● Task instructions
Retype only the lines at the head of the records, first through the one with "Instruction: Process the", exactly as written.

------ Task data ------

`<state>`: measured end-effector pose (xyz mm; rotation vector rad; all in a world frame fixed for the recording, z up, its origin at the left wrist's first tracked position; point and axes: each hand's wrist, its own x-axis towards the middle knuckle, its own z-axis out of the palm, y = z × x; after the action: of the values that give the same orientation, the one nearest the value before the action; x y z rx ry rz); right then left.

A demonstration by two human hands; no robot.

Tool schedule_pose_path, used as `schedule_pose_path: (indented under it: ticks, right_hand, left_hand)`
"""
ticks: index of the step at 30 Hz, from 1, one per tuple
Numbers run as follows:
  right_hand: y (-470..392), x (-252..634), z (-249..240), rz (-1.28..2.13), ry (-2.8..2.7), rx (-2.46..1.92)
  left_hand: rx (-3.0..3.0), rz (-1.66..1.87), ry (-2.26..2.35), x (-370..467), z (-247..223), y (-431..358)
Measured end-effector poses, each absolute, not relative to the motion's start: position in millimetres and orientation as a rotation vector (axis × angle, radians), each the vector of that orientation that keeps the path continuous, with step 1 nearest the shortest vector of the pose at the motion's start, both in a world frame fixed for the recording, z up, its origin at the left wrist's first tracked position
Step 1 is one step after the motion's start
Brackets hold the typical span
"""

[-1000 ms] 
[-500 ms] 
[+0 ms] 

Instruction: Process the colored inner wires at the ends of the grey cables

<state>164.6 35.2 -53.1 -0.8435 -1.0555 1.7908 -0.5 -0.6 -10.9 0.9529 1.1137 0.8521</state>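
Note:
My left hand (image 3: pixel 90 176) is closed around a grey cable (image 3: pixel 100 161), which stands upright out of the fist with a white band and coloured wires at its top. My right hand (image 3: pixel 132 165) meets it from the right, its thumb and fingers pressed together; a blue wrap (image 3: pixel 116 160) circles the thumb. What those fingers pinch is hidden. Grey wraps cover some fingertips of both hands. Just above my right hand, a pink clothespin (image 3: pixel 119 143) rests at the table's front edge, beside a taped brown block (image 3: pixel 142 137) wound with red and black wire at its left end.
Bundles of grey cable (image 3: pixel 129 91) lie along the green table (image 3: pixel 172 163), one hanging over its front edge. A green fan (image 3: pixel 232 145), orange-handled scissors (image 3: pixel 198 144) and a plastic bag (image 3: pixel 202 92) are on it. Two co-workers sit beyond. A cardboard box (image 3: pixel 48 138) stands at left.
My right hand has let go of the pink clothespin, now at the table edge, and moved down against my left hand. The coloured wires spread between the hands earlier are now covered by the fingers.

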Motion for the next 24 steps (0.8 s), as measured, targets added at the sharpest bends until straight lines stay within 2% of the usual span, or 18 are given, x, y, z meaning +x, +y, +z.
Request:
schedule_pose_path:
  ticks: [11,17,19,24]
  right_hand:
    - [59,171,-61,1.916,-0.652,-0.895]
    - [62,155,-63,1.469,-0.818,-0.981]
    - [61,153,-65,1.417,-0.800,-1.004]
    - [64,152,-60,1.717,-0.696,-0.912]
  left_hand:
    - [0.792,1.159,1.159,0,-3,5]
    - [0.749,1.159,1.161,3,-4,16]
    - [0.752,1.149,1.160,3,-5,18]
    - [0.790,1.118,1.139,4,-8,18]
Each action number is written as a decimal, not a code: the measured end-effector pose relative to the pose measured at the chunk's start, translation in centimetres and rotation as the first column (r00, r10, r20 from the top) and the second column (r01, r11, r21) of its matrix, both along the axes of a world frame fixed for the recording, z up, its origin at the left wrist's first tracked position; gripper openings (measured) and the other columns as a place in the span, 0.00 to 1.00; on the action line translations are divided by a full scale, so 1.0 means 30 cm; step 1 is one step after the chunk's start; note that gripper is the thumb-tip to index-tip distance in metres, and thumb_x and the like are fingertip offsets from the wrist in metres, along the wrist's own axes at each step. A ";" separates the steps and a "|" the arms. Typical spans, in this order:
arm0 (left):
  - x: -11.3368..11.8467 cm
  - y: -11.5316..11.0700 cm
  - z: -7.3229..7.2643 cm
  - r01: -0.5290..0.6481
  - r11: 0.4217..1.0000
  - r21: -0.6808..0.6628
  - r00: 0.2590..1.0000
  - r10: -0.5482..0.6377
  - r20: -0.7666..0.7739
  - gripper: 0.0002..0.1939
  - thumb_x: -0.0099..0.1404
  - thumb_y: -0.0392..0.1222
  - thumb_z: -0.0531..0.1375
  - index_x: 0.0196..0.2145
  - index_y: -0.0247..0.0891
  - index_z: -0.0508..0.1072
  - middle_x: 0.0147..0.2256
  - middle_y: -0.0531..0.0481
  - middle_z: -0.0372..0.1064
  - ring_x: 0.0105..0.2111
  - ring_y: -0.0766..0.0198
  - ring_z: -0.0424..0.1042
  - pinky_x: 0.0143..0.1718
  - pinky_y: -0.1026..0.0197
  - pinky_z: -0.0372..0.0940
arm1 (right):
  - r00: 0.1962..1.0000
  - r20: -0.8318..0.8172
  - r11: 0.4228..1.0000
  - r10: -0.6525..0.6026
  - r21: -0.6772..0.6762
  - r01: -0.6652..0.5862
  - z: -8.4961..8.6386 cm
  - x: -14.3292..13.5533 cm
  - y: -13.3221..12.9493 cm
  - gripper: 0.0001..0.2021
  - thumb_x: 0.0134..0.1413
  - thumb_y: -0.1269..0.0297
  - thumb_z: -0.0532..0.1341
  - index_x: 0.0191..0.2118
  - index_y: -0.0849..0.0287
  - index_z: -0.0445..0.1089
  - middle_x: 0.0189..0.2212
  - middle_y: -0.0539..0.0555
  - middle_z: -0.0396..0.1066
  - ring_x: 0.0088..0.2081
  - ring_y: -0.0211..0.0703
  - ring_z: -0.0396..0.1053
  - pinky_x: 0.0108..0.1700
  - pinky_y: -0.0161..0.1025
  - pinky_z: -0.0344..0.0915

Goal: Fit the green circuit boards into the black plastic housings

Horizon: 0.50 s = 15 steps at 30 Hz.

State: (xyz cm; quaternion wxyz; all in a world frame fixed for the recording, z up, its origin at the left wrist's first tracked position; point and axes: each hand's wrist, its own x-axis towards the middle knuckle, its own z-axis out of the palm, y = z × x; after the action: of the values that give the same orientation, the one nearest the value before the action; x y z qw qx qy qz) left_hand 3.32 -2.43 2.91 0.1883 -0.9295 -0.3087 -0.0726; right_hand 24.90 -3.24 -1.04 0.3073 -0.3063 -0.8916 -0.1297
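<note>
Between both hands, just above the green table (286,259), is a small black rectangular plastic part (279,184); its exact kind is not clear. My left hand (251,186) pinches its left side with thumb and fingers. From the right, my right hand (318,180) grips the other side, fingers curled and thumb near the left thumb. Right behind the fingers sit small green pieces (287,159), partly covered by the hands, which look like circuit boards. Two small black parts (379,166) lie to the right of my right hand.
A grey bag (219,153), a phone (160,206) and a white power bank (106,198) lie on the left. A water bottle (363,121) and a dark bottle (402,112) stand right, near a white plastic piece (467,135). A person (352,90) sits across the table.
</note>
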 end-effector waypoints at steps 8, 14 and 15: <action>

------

● Output
`<state>`: measured end-effector pose (xyz mm; rotation vector rad; all in a world frame fixed for the recording, z up, its origin at the left wrist's first tracked position; point and axes: each hand's wrist, its own x-axis towards the middle knuckle, its own z-axis out of the palm, y = z × x; after the action: of the values that give the same orientation, the one nearest the value before the action; x y z rx ry rz); right then left.

A demonstration by two human hands; no robot.

Tool schedule_pose_path, used as `schedule_pose_path: (indented under it: ticks, right_hand, left_hand)`
"""
ticks: index of the step at 30 Hz, from 1, one per tuple
Numbers run as follows:
  right_hand: y (-470..392), x (-252..634), z (-249..240), rz (-1.28..2.13), ry (-2.8..2.7), rx (-2.46..1.92)
  left_hand: rx (-3.0..3.0), rz (-1.66..1.87), ry (-2.26..2.35), x (-370..467), z (-247..223), y (-431..358)
Measured end-effector poses, each absolute, not relative to the motion's start: position in millimetres and orientation as a rotation vector (axis × angle, radians), each the vector of that orientation that keeps the path continuous, with step 1 nearest the shortest vector of the pose at the motion's start, both in a world frame fixed for the recording, z up, its origin at the left wrist's first tracked position
Step 1 is one step after the motion's start
Brackets hold the typical span
"""

[-1000 ms] 
[-500 ms] 
[+0 ms] 

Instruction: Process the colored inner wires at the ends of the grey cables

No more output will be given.